Please print the data again exactly as given.
******************************
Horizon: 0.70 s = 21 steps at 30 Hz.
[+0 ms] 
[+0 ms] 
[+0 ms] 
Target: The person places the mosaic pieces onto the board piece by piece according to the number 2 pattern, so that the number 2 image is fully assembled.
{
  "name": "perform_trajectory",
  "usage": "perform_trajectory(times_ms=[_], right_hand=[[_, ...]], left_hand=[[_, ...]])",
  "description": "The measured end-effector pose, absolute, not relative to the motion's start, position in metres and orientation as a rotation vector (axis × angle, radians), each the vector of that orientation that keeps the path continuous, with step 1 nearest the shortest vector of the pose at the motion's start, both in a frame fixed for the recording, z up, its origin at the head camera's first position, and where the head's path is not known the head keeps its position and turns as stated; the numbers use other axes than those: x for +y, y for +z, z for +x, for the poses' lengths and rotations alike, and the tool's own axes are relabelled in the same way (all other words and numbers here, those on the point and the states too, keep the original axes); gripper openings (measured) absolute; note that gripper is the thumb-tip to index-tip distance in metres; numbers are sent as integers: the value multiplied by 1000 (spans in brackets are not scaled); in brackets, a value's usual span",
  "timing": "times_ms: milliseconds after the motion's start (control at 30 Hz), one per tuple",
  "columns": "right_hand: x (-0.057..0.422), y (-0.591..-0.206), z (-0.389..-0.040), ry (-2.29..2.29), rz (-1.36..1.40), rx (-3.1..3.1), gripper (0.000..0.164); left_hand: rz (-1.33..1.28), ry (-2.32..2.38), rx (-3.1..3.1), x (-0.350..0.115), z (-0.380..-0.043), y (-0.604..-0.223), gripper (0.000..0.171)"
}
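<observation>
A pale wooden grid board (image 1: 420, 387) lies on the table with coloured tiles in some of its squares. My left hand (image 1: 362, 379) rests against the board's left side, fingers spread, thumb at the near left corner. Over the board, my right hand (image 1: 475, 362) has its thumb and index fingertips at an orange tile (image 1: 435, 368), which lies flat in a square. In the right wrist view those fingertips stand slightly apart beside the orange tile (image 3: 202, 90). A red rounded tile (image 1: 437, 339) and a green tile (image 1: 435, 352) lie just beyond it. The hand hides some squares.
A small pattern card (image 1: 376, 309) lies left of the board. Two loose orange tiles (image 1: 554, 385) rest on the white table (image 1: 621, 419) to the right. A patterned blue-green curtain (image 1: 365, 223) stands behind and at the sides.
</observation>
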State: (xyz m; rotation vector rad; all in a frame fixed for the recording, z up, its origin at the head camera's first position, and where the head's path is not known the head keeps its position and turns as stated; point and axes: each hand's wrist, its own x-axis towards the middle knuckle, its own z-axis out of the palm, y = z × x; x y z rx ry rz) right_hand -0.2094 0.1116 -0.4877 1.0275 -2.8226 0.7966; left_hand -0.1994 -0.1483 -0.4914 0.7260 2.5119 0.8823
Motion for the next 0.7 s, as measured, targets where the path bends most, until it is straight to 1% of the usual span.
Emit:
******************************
[RESULT BELOW]
Horizon: 0.70 s = 21 steps at 30 Hz.
[+0 ms] 
[+0 ms] 
[+0 ms] 
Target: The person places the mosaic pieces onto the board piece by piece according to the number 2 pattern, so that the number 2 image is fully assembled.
{
  "name": "perform_trajectory",
  "usage": "perform_trajectory(times_ms=[_], right_hand=[[_, ...]], left_hand=[[_, ...]])",
  "description": "The measured end-effector pose, absolute, not relative to the motion's start, position in metres and orientation as a rotation vector (axis × angle, radians), each the vector of that orientation that keeps the path continuous, with step 1 nearest the shortest vector of the pose at the motion's start, both in a frame fixed for the recording, z up, its origin at the head camera's first position, and where the head's path is not known the head keeps its position and turns as stated; the numbers use other axes than those: x for +y, y for +z, z for +x, for the poses' lengths and rotations alike, and the tool's own axes are relabelled in the same way (all other words and numbers here, those on the point and the states too, keep the original axes); gripper openings (measured) absolute; note that gripper is the thumb-tip to index-tip distance in metres; numbers are sent as integers: the value multiplied by 1000 (spans in brackets are not scaled); in brackets, a value's usual span",
  "timing": "times_ms: milliseconds after the motion's start (control at 30 Hz), one per tuple",
  "columns": "right_hand: x (-0.057..0.422), y (-0.591..-0.206), z (-0.389..-0.040), ry (-2.29..2.29), rz (-1.36..1.40), rx (-3.1..3.1), gripper (0.000..0.164); left_hand: rz (-1.33..1.28), ry (-2.32..2.38), rx (-3.1..3.1), x (-0.350..0.115), z (-0.380..-0.043), y (-0.604..-0.223), gripper (0.000..0.171)"
}
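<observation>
A pale wooden grid board (image 1: 420, 387) lies on the table with coloured tiles in some of its squares. My left hand (image 1: 362, 379) rests against the board's left side, fingers spread, thumb at the near left corner. Over the board, my right hand (image 1: 475, 362) has its thumb and index fingertips at an orange tile (image 1: 435, 368), which lies flat in a square. In the right wrist view those fingertips stand slightly apart beside the orange tile (image 3: 202, 90). A red rounded tile (image 1: 437, 339) and a green tile (image 1: 435, 352) lie just beyond it. The hand hides some squares.
A small pattern card (image 1: 376, 309) lies left of the board. Two loose orange tiles (image 1: 554, 385) rest on the white table (image 1: 621, 419) to the right. A patterned blue-green curtain (image 1: 365, 223) stands behind and at the sides.
</observation>
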State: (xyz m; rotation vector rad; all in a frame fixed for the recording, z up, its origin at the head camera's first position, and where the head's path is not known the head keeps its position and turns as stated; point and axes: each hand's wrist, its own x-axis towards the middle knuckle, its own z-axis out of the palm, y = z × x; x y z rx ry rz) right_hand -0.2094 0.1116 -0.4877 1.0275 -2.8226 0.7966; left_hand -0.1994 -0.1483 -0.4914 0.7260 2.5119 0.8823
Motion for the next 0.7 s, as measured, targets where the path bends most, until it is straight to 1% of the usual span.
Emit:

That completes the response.